Chair of Oral Examination

  • Dr. Amanda Bates, Department of Biology, UVic

Abstract

In biological research, traditional multiple regression models assume homoscedasticity—constant variance of error terms—an assumption that is difficult to maintain in complex biological data. This thesis introduces AdaptVarLM, a novel linear regression model specialized in dealing with non-constant error variance dependent on one covariate. AdaptVarLM integrates an auxiliary linear relationship between the logarithmic variance of the error term and a specific explanatory variable, and uses maximum likelihood estimation (MLE) in the iterative updating process to improve the parameter estimation accuracy.

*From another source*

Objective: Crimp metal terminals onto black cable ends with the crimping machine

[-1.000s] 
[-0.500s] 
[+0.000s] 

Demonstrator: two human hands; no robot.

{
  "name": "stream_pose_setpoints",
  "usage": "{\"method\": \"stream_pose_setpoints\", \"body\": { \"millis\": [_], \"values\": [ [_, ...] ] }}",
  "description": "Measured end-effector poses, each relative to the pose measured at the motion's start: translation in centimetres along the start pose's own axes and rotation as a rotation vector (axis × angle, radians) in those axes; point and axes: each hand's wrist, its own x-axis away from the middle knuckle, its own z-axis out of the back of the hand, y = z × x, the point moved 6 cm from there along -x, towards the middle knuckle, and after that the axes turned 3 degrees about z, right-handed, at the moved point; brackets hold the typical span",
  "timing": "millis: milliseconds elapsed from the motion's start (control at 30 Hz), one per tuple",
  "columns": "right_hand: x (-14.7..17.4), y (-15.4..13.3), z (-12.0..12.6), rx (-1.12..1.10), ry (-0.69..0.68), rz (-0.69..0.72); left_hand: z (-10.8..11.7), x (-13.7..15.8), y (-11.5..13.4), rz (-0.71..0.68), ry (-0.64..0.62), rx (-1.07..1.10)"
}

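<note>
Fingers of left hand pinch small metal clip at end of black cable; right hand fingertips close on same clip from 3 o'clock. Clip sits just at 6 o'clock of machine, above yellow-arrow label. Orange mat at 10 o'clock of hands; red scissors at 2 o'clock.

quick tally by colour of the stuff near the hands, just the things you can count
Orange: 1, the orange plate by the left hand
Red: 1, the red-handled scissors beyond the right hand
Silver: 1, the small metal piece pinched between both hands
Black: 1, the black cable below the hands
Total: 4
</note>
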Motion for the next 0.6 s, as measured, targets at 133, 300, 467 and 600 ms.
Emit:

By modelling non-constant error variance, AdaptVarLM outperforms the traditional regression model in capturing the complex variability inherent in biological data. Applying to the study of Alzheimer’s disease, AdaptVarLM detects genetically linked genes associated with the disease and error variance. The results of analyzing both bulk and single-cell data validate the effectiveness of AdaptVarLM in detecting significant genes.